Resulta muy valioso para la historia de Noche negra el lugar que ocupan los objetos (que muchas veces pasamos por alto y que aquí no son incidentales o mera decoración). ¿De qué manera la potencia de los objetos y las cosas nutrió la historia?

Cuando llegaba alguien de la ciudad a mi casa de la selva, siempre le preguntábamos qué objeto se llevaría para una isla desierta si solo tuvieran permitido uno. Contestaban que una malla para pescar, un toldillo para protegerse de los mosquitos, unas botas pantaneras, una botella para recoger agua, cosas así. Mi ex y yo, que de alguna manera vivíamos en esa isla desierta y estábamos construyendo nuestra casa con nuestras manos, sabíamos que lo único verdaderamente necesario era un machete: con él se puede construir todo lo demás. Solo es cuestión de aprender a usarlo. Cuando vivís en la selva los objetos adquieren un valor especial. Los necesitás para sobrevivir. El animal humano no puede irse desnudo a la selva porque se muere en cinco minutos. El animal humano es débil frente a la selva y los demás animales. Necesita de sus herramientas para competir en el medio natural y tener algún chance de éxito. Sus garras, por así decirlo, son el machete. Eso quería mostrar en la novela: nuestra fragilidad y al mismo tiempo nuestra fuerza: la fuerza de nuestras herramientas.

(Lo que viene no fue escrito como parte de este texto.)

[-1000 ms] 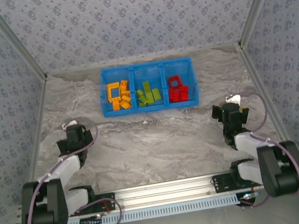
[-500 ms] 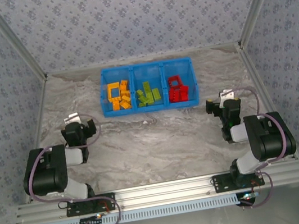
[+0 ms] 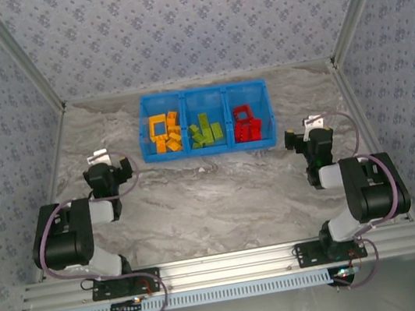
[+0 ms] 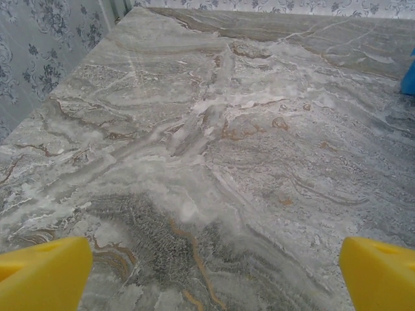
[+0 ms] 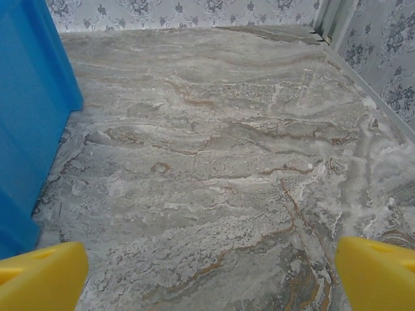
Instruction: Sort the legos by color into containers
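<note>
The blue three-compartment bin (image 3: pixel 201 92) stands at the back middle of the table. Orange bricks (image 3: pixel 164 132) lie in its left compartment, lime green bricks (image 3: pixel 205 130) in the middle one and red bricks (image 3: pixel 247 124) in the right one. My left gripper (image 3: pixel 107 171) is folded back low at the left, well clear of the bin, and stands open over bare marble (image 4: pixel 214 285). At the right my right gripper (image 3: pixel 309 141) is also drawn back and open with nothing between its fingers (image 5: pixel 214 285). The bin's blue side wall (image 5: pixel 29 116) rises at the left of the right wrist view.
Patterned walls enclose the marble table (image 3: pixel 215 202) on three sides, with metal corner posts. An aluminium rail (image 3: pixel 225 267) carrying both arm bases runs along the near edge. A blue corner of the bin (image 4: pixel 410 72) shows at the right edge of the left wrist view.
Both arms have folded back into a tucked pose, their grippers drawing slightly toward the far side. The bricks in the bin have not moved.
</note>
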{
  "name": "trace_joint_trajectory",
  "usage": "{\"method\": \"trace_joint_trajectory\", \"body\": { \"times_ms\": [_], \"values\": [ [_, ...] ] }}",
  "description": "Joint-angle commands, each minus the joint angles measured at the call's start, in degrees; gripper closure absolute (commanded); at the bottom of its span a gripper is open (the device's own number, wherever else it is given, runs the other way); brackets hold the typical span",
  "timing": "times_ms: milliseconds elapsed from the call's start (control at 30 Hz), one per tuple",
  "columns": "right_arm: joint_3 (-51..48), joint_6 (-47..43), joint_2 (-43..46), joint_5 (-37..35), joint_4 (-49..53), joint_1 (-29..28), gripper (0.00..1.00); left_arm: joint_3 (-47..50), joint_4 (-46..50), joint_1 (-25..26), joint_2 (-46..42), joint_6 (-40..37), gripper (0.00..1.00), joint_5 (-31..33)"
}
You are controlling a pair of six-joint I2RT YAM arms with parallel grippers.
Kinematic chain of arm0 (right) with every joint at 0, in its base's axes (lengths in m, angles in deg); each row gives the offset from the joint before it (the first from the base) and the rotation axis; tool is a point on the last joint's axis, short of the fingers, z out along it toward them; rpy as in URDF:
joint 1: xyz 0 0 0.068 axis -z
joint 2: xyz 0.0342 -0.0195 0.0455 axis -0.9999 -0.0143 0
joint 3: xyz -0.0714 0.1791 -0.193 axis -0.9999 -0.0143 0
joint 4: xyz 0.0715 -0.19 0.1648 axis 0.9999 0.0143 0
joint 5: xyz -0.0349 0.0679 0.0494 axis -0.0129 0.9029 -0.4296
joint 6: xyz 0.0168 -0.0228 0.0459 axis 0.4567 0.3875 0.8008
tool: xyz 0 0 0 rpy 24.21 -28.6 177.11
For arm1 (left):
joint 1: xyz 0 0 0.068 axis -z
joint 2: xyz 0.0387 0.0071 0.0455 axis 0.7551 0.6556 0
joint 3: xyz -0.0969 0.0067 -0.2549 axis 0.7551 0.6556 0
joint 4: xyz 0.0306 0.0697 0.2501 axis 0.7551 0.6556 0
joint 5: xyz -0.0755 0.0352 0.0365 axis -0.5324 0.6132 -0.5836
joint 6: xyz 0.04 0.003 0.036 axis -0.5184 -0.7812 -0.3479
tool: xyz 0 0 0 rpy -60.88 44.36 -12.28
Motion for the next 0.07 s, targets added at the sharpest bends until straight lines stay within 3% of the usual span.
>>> {"method": "trace_joint_trajectory", "body": {
  "times_ms": [0,33],
  "values": [
    [0.52,0.08,-0.51,-1.16,0.55,0.29,0.00,-0.78,-1.16,-0.36,-0.04,-0.56,0.02,-0.76],
    [0.56,0.08,-0.55,-1.20,0.59,0.30,0.00,-0.79,-1.08,-0.36,-0.05,-0.58,0.02,-0.73]
  ]
}}
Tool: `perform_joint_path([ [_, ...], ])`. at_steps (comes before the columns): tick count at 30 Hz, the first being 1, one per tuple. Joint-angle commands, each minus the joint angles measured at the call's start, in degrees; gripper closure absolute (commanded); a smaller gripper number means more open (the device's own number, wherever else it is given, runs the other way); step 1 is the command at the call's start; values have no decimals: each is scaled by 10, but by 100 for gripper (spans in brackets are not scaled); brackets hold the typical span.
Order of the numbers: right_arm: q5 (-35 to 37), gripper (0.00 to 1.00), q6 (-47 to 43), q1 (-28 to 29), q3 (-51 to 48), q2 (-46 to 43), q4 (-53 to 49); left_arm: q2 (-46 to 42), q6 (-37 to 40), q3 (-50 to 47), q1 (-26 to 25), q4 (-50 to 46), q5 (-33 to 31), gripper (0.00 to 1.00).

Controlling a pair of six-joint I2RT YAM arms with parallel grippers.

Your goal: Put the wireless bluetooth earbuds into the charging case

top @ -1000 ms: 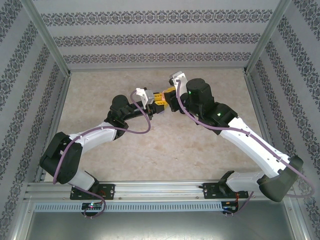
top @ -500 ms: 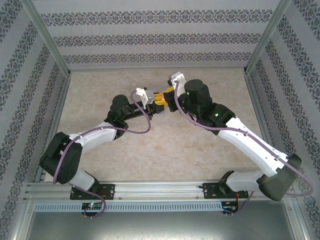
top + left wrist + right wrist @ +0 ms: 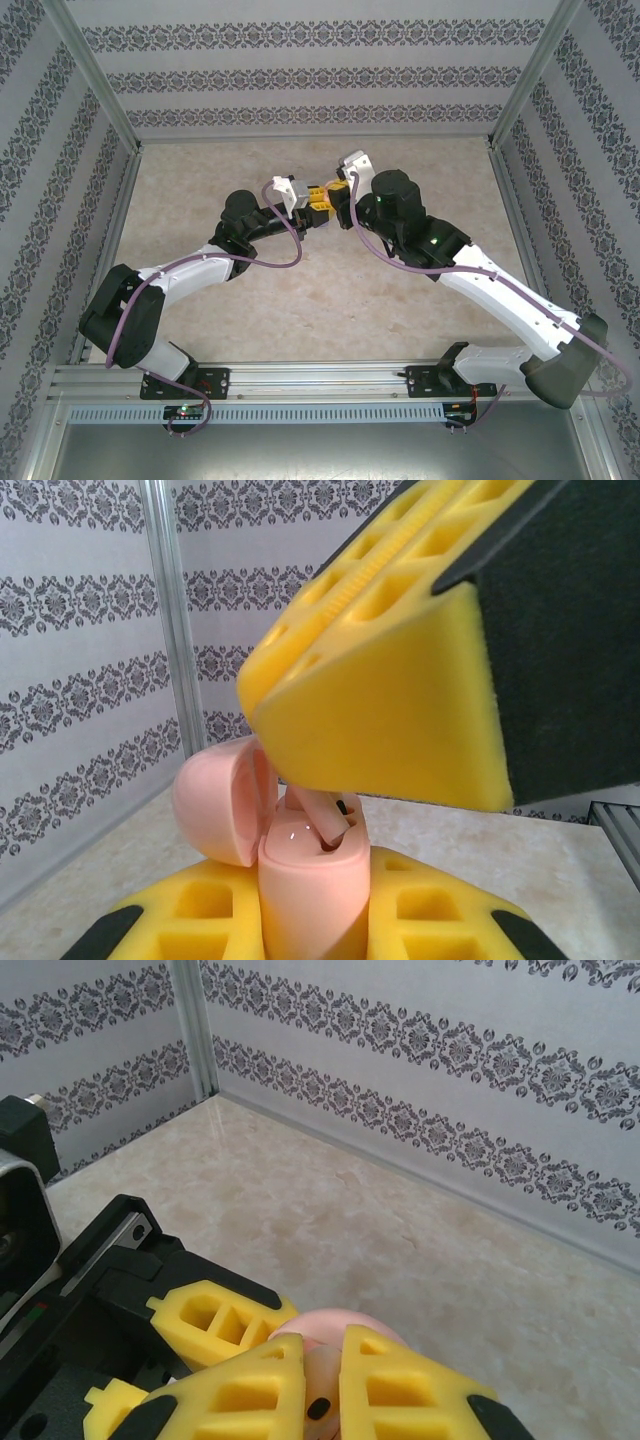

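Note:
My left gripper is shut on a pale pink charging case, held upright above the table with its lid swung open to the left. My right gripper is shut on a pale pink earbud. In the left wrist view that earbud slants down with its stem tip inside the case's opening, under the right gripper's yellow foam fingers. In the top view the left gripper and right gripper meet tip to tip over the table's far middle.
The beige marbled table is fenced by patterned walls with metal corner posts. The left gripper's yellow fingers and black body sit close against the right gripper.
The right arm's wrist and elbow have shifted slightly toward the near right while its fingertips stay at the case. The left arm has not moved.

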Motion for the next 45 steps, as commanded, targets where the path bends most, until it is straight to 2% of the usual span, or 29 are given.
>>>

Hacia el final de la novela nos va mostrando a una Rosa que, de cierto modo, se transforma en selva, y la metaforiza con una araña en la garganta y en el estómago, las botas que se convierten en pezuñas y las manos en garras, los colmillos que crecen, la selva tratando de apoderarse de ella.

La idea de que somos naturaleza ha estado siempre en mi literatura. Creo que desde mi primera novela y en todos mis cuentos me he dedicado a buscar lo que verdaderamente somos detrás de las poses y las máscaras que nos ponemos para funcionar en la sociedad. Me parece que estoy tratando de encontrar a nuestro animal salvaje, ese que vive dentro de nosotros y domesticamos porque nos da miedo y si lo dejamos salir terminaríamos en la cárcel o en el manicomio. En Noche negra, lejos de la ciudad, de su esposo y de la vida que conoció, en medio de la selva y la amenazas, a Rosa se le empiezan a pelar las capas de la civilización y alcanza a vislumbrar a su animal salvaje. Me da un poco de envidia. Yo quisiera vislumbrar al mío también.